EXERCISE:
Using the records that appear below, write out exactly the lines from the one with "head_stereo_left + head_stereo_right" through the one with "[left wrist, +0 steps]", keeping both end lines.

DATA EXCERPTS:
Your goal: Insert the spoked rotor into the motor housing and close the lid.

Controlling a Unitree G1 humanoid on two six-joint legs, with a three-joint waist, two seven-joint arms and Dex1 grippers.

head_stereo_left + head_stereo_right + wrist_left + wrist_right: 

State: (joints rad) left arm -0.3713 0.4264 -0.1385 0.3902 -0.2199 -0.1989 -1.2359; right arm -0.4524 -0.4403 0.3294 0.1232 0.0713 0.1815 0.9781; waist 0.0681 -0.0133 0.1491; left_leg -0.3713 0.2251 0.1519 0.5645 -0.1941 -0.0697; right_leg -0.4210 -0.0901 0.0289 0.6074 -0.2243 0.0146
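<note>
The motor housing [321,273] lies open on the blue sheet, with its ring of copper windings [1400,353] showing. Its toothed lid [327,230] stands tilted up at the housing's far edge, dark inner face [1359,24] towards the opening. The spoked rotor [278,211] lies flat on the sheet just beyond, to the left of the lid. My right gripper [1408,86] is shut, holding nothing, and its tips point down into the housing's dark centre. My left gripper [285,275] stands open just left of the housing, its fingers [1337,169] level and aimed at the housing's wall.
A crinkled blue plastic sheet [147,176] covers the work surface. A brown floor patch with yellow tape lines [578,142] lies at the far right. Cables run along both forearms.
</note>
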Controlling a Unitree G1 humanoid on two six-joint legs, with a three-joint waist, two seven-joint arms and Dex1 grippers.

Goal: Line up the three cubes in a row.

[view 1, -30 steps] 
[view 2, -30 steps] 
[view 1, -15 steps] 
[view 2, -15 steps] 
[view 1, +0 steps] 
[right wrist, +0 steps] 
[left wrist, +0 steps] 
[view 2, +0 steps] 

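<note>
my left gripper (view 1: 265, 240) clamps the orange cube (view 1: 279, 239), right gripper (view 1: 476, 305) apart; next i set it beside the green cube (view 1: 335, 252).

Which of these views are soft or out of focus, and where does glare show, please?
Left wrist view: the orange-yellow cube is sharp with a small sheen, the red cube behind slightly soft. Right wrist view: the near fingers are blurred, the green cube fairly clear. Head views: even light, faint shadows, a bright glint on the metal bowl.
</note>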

TASK SOLUTION:
head_stereo_left + head_stereo_right + wrist_left + wrist_right: 

State: (joints rad) left arm -0.3713 0.4264 -0.1385 0.3902 -0.2199 -0.1989 -1.2359; right arm -0.4524 -0.4403 0.3294 0.1232 0.0713 0.1815 0.9781; waist 0.0681 -0.0133 0.1491; left_leg -0.3713 0.2251 0.1519 0.5645 -0.1941 -0.0697; right_leg -0.4210 -0.0901 0.0289 0.6074 -0.2243 0.0146
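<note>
The motor housing [321,273] lies open on the blue sheet, with its ring of copper windings [1400,353] showing. Its toothed lid [327,230] stands tilted up at the housing's far edge, dark inner face [1359,24] towards the opening. The spoked rotor [278,211] lies flat on the sheet just beyond, to the left of the lid. My right gripper [1408,86] is shut, holding nothing, and its tips point down into the housing's dark centre. My left gripper [285,275] stands open just left of the housing, its fingers [1337,169] level and aimed at the housing's wall.
A crinkled blue plastic sheet [147,176] covers the work surface. A brown floor patch with yellow tape lines [578,142] lies at the far right. Cables run along both forearms.
</note>
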Controlling a Unitree G1 humanoid on two six-joint legs, with a three-joint waist, two seven-joint arms and Dex1 grippers.

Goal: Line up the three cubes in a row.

[view 1, -30 steps] 
[view 2, -30 steps] 
[view 1, -15 steps] 
[view 2, -15 steps] 
[view 1, +0 steps] 
[right wrist, +0 steps] 
[left wrist, +0 steps] 

What the answer needed to say has been said.